Warhammer 40,000 is a product line from Games Workshop that includes table-top warfare with painted miniatures, role-playing games, novels, many computer games, and more. The basic premise is that humanity has been in a slow yet inexorable decline for centuries with an irreversible intellectual stagnation and endless galactic enemies. Soldiers and civilians alike are ground to dust—sometimes literally—by the ultra-fascist imperium government that works as much against humanity as it does against the alien forces at its door.
The setting is bleak and fruitless, with victories only small moments of relief in an unforgiving and actively regressive universe. A recent video essay by Overly Sarcastic Productions about the nature of “grimdark” media references the hopelessness that not only pervades but ultimately defines WH40k.

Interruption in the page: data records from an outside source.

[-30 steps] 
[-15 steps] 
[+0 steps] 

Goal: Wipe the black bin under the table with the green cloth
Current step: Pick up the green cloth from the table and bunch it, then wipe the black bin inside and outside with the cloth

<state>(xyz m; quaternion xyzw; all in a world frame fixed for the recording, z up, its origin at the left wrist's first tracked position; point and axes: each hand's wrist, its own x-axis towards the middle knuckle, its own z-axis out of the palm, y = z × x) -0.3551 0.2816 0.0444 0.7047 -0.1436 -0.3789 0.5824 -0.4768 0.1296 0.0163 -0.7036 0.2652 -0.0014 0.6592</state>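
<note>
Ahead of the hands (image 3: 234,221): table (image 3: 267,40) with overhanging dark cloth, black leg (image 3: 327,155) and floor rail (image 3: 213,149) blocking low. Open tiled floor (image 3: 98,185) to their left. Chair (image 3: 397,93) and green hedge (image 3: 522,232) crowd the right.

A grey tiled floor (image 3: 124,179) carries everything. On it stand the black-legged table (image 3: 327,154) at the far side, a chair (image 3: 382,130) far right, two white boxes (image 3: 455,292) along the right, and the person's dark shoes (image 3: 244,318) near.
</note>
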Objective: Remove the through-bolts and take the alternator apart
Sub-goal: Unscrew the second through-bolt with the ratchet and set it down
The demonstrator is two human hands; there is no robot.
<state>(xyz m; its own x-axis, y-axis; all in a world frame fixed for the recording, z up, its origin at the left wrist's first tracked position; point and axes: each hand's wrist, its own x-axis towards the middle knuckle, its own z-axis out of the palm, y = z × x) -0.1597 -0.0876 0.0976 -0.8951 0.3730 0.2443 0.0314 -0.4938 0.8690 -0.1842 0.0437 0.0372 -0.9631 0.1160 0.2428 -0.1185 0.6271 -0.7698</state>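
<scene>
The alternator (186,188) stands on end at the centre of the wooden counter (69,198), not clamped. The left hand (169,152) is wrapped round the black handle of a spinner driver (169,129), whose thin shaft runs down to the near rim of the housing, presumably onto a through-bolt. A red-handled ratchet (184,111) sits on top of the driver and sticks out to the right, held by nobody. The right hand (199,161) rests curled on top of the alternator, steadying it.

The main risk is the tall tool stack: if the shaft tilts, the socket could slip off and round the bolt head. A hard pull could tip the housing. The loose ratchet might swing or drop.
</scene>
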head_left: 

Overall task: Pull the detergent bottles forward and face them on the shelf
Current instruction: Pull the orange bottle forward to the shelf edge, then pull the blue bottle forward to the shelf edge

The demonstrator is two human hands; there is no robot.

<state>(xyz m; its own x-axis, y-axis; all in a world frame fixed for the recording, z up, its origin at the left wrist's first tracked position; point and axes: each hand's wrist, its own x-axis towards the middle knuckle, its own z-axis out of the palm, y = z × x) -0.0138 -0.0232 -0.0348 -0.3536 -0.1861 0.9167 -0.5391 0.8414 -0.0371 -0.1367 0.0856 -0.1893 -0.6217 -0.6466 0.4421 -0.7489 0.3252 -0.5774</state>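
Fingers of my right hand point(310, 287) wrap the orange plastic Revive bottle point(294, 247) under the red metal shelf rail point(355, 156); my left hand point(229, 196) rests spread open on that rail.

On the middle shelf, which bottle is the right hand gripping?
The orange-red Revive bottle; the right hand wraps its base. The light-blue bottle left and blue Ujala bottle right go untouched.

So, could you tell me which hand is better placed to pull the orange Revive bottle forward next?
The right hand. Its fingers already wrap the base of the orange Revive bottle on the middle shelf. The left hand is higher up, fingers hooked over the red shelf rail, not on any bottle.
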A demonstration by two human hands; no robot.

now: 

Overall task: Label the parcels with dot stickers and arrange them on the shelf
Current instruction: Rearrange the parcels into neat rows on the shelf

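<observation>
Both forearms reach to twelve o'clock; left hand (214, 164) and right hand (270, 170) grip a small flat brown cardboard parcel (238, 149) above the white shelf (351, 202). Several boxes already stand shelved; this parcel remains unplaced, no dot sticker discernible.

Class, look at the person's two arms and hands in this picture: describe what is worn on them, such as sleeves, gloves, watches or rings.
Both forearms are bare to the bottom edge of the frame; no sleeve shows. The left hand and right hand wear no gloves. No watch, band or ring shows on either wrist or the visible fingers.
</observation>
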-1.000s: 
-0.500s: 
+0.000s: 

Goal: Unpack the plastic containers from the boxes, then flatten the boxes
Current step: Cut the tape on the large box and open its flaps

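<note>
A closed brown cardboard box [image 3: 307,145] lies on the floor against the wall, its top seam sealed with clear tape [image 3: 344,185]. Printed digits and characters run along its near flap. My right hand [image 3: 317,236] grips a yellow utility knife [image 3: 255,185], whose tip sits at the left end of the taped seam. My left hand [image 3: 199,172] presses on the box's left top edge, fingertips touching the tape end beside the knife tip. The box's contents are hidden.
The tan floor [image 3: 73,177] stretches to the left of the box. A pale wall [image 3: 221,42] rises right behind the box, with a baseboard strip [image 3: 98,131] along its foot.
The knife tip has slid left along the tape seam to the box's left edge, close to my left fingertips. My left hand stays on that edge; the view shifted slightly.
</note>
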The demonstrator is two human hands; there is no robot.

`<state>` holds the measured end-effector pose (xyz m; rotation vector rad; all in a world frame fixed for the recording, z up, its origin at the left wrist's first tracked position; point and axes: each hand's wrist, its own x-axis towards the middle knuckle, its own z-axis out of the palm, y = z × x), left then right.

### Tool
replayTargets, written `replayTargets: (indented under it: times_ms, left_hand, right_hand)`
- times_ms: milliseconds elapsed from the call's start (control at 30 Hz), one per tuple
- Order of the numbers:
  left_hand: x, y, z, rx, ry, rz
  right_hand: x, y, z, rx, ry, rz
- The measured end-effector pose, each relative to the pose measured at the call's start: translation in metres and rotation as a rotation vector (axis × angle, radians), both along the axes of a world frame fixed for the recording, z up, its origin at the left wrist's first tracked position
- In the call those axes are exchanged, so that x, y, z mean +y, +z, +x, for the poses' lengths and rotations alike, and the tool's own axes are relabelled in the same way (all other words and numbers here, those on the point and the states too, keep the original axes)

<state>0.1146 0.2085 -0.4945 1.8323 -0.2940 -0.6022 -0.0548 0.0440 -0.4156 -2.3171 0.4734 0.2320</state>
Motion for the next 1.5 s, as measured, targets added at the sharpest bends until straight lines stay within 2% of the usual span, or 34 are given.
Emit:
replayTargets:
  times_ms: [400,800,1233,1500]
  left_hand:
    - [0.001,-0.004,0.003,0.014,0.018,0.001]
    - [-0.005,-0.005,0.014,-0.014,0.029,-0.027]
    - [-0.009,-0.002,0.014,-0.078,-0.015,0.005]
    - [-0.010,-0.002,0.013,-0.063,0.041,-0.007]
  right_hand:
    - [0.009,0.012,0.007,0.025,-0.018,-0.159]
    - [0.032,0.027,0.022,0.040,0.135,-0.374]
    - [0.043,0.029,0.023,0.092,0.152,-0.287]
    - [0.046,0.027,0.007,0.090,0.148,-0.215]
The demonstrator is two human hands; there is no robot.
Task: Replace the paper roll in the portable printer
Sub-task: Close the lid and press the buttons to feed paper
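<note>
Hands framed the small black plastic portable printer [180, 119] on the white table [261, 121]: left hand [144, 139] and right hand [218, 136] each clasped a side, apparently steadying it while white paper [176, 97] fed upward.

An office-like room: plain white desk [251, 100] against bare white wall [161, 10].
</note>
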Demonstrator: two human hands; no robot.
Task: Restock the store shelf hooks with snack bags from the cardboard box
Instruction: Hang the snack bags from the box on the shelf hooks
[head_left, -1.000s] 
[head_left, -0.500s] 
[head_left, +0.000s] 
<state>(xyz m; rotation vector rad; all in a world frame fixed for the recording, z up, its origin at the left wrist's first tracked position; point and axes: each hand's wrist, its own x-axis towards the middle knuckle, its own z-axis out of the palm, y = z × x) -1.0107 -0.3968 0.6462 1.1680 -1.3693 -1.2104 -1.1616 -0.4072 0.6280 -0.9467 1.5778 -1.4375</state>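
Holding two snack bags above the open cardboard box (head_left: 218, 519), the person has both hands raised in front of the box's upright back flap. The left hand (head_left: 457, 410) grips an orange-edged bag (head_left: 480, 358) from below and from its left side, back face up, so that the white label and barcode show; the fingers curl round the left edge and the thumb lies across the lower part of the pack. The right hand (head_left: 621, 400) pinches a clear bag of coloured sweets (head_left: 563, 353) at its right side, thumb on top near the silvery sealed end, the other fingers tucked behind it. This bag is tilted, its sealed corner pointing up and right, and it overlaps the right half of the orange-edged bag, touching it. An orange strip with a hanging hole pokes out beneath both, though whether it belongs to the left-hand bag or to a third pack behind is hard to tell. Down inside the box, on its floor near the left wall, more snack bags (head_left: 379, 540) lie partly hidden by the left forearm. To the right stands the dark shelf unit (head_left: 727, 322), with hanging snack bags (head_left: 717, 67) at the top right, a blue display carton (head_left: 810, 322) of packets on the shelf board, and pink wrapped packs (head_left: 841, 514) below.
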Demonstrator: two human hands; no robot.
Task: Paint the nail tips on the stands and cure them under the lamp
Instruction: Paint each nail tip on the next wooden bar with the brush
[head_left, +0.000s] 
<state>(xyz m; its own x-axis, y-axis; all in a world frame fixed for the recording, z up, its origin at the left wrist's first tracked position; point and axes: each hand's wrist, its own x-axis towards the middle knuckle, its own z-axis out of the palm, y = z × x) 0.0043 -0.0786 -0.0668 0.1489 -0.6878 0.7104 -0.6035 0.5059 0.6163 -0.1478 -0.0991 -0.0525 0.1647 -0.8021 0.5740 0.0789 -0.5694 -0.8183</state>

Each faction is terrible in their own way—from eldar (space elves) becoming so open-minded and accepting of every vice that they ripped a hole in reality, myconid orcs that only revere the thrill of slaughter, alien hive-minds that exist solely to devour whole worlds, and humanity’s own blindly zealous and totalitarian bureaucracy—there aren’t any groups who are, on the whole, striving for good, or anything approaching it.
The Space Marines, serving as the most iconic units in humanity’s army, are—depending on which conflicting account or sourcebook you read— genetically-engineered abominations which go through years of mental and psychological torture to mold them into the God-Emperor’s perfect soldiers. Their rites and rituals are both esoteric and profane, their traditions outlandish and insane. Of all the factions, humanity takes center stage most often in the 40k literature, and of them the Space Marines are the most common protagonist.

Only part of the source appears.